Mark: Yeah. At school, I was on the nerd spectrum sort of, but I was equally... I was angry kid. Angry nerd. I was the angry nerd. And yeah, just that kind of activity of using synthesizers and bits of computers and stuff to do stuff was what I wanted to do.

Darwin: Yeah, interesting. What was the point at which you went from being in technology and doing cool stuff with that or fun stuff for you, and into saying, "Well, no, I'm going to be serious about this"? And I put that in air quotes in a way because I know that that's always a continuum. But at some point you... At least in my experience, I'll talk about my experience. There was a point where I was interested in technology, even deep into it. I also had this background in music, but then all of a sudden, I found this... and then I started getting kind of obsessive about it, right? Did something like that happen for you? Or was it a different take?

Mark: Yeah, I mean, what happened was that I got sort of obsessed by the potential of things and that brought... It stopped being fun, basically, at some point. There was a fun side of it, but then it was like, "Oh right, so there's this difficult side of it," that I started to encounter. So I was thrown into it because it was fun. And then it was like, but now it's kind of getting serious. Yeah, just for me, it was always about how can these things interact, basically. How can this thing interact with this? And also the interaction of sounds. I remember the first time I borrowed a Portastudio, a four-track cassette, off a friend, and that was the first time I could actually make more than two sounds at once. And I realized, as soon as you add a third sound, it actually starts to... for me, it got really difficult. Like, okay, it's easy to make something with two sounds, but then you add a third sound and it becomes really difficult to... the equation suddenly gets a lot more complicated, you know?

Darwin: Right.

Mark: It switched from I'm awake all night having fun, twiddling these dials, to I'm awake all night but I'm not actually... I'm actually having a trauma. Yeah, I think that's quite a common experience. And I think it's a kind of experience that isn't just rooted in what it's like being an artist, but I think also a lot of my friends who are scientists also describe this thing of like...

Darwin: It was really interesting and then all of a sudden it got to be work? Yeah.

Mark: Yeah, yeah, yeah. Or it got to be not working like, "Oh my God, I've got to go to the office and answer telephones," but it became-

Darwin: Work as in difficult, maybe.

Mark: Yeah, it became... you're not driven by just pleasure, basically.

Darwin: Right.

Mark: I guess. You're driven by the questions that you're dealing with.

Darwin: Now are you the kind of person that gets motivation in tackling a hard thing?

Mark: I guess I am actually. I mean, I've always thought that I'm quite lazy, but then I'm not... but my laziness is like, manifests itself in a workaholic sort of attitude. It's kind of like, if I'm not careful, I can just be up all night doing stuff. Not so much these days, but especially when... I think I was quite obsessive for quite a long time.

Darwin: What was your first release?

Mark: So - the first release is secret and I'm never going to say the name of it because it was absolutely awful.

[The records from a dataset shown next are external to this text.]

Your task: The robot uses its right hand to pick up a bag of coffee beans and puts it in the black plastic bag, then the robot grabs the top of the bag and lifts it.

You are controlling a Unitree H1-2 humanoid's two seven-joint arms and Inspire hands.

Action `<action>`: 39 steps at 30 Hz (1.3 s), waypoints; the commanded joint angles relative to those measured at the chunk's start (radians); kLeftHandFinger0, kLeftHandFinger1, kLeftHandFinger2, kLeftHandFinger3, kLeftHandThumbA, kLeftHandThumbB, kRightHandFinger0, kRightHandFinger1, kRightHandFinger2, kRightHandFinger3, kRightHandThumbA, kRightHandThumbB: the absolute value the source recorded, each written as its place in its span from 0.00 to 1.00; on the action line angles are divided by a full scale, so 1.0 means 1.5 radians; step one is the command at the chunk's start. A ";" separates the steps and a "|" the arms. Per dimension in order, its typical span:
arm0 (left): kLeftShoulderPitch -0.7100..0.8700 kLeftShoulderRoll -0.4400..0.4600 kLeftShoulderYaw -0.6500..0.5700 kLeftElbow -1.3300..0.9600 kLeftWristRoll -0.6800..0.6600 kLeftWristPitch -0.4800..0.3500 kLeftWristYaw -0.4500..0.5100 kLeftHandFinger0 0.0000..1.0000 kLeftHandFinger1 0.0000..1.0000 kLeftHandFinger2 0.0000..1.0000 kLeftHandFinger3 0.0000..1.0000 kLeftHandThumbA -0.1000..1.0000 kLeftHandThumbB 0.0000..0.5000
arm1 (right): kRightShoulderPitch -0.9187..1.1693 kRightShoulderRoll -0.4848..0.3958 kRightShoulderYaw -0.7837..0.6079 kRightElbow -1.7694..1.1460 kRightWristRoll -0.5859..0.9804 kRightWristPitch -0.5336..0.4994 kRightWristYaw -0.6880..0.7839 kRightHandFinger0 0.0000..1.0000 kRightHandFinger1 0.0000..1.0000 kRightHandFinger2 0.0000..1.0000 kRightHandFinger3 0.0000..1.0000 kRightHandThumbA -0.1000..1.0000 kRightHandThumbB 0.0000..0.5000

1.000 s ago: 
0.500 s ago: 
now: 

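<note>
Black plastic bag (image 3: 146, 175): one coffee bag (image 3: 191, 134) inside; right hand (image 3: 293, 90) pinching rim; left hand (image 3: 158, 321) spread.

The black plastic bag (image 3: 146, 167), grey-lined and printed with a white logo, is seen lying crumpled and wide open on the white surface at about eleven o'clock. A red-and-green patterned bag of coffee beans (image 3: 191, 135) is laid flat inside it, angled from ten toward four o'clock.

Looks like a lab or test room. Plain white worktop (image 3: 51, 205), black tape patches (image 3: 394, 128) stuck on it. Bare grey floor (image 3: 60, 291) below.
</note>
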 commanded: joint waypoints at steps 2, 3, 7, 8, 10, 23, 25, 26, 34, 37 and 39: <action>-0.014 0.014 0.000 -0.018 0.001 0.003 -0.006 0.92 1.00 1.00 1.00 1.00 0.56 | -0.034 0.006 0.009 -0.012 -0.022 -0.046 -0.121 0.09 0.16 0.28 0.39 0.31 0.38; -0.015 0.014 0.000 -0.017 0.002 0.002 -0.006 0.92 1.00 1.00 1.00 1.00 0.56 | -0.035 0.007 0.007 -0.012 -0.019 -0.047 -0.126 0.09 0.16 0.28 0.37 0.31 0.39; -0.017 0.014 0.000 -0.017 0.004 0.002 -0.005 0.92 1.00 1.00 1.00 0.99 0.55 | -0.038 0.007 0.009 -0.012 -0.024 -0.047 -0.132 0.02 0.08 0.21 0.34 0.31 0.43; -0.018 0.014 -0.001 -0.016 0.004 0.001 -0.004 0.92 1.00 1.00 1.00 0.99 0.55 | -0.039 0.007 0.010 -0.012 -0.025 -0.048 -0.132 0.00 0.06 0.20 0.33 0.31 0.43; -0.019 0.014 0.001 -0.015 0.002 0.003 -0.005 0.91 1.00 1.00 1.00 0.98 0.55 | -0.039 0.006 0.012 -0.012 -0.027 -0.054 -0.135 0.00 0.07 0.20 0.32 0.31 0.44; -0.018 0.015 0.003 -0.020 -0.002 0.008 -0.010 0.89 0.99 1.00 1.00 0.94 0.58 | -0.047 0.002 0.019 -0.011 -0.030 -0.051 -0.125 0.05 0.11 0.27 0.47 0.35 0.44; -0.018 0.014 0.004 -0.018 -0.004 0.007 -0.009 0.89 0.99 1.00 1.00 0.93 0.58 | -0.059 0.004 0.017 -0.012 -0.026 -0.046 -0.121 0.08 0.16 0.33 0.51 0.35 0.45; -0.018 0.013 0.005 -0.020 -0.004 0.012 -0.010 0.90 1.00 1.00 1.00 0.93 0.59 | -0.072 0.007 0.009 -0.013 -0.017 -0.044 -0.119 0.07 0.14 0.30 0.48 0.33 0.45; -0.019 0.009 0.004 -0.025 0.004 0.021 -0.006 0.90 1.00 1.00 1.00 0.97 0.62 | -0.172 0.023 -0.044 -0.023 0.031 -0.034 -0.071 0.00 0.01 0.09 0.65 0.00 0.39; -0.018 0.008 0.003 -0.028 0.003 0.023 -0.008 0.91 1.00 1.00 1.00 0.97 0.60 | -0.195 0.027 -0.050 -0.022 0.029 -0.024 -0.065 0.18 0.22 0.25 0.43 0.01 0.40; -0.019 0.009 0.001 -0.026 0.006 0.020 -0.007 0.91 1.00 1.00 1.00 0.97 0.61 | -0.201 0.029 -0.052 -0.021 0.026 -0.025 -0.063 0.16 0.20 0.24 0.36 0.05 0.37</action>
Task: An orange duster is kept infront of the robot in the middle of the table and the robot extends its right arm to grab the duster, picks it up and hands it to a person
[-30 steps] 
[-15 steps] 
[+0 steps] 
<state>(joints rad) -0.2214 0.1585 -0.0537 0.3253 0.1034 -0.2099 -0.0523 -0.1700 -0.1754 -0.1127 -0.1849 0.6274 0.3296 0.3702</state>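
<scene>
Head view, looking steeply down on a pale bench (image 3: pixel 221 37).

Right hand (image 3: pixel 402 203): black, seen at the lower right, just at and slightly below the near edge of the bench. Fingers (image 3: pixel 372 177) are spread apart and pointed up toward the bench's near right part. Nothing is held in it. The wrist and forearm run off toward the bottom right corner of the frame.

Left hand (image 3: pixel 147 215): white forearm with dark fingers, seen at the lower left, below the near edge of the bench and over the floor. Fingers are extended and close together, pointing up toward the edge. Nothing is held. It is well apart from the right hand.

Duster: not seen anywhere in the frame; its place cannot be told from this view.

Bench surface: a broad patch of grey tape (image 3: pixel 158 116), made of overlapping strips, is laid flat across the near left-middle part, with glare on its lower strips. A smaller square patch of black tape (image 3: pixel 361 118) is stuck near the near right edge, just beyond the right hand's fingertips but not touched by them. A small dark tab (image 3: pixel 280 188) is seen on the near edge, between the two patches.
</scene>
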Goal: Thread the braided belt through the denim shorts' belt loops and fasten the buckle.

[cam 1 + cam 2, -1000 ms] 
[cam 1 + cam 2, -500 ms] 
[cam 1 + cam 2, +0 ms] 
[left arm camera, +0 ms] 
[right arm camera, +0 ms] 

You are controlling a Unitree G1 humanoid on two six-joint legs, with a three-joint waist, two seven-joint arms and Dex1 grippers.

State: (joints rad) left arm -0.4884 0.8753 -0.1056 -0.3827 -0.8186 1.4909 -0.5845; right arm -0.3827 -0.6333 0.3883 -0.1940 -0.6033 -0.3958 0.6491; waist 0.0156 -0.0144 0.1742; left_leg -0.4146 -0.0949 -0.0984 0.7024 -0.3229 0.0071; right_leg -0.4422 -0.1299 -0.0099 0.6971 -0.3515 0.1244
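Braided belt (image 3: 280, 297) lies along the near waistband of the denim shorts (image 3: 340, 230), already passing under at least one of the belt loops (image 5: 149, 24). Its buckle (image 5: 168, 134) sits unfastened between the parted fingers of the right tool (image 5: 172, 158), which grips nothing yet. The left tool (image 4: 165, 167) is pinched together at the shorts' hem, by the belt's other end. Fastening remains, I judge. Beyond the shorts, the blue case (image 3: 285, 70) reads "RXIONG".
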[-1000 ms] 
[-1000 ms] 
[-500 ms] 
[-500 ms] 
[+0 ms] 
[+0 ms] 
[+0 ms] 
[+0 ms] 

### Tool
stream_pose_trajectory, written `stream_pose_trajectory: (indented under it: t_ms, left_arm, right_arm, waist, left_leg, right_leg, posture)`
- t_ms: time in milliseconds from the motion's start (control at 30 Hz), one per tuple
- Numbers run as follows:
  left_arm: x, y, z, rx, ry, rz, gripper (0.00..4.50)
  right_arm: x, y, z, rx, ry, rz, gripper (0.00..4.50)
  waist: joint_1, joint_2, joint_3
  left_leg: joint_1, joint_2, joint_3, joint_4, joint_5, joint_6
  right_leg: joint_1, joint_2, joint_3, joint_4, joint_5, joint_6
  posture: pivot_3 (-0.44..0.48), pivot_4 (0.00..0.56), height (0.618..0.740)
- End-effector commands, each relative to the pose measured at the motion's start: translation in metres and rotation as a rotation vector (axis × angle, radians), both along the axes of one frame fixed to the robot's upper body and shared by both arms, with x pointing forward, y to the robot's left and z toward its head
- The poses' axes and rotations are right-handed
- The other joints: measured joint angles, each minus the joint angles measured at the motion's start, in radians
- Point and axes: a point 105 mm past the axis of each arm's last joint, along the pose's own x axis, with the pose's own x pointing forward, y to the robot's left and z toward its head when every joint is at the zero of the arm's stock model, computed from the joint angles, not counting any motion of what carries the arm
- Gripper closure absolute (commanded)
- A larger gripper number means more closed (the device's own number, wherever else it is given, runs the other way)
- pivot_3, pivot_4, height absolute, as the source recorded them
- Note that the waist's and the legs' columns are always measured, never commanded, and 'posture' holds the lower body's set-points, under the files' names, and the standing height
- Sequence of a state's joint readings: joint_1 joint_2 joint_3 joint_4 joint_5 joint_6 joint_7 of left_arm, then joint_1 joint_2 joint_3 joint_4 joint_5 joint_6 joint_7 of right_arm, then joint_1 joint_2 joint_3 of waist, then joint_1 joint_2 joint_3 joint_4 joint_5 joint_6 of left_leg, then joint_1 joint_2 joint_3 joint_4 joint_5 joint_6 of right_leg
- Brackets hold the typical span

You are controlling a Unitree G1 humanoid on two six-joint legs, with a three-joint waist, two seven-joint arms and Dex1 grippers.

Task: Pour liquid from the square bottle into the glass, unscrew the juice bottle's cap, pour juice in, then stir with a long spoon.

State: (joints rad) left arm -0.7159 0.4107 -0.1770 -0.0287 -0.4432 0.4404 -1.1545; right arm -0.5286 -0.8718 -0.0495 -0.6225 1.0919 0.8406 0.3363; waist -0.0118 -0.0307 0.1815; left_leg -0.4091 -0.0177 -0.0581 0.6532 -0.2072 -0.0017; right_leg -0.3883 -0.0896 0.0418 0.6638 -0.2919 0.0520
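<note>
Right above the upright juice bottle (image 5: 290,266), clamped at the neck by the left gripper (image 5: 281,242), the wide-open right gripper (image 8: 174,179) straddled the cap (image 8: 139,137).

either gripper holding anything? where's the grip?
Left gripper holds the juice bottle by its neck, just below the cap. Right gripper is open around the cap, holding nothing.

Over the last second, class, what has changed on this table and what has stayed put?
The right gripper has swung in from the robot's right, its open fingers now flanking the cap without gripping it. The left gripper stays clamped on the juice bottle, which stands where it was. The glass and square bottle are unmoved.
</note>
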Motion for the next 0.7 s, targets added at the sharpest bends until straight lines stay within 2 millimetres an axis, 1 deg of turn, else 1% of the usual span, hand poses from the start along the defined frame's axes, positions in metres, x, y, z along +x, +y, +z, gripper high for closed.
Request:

I did two or three things that are like, 'There is no way that I want people to find out about that.' But first serious release, that was a thing I did with Mat Steel, this project SND.

Darwin: Yeah.

Mark: So what happened was, there were a few of us working together. Me, this guy Jez Potter, and Mat Steel, and we kind of... the three of us worked together. And then this guy, Russell Haswell, I don't know if you know Russell Haswell? So he's really, really important British artist, like the whole... basically every music scene that means something to me, Russell's had a bit of a hand in it. Really close friend of Peter Rehberg, really part of that early Mego stuff. So Russell got in touch with Jez, the guy that me and Mat working with and said, "I want you to do a release for my label, but I don't want any of this mellow chords and stuff on it." And so Jez said to me, "Oh Mark, Russell's interested in this. But we can't really involve Mat in it because Mat's so into these lush chords and stuff." So I was like, "Okay, me and you do this project, Jez." And that became a thing called Shirt Trax, which was released on Russell's label.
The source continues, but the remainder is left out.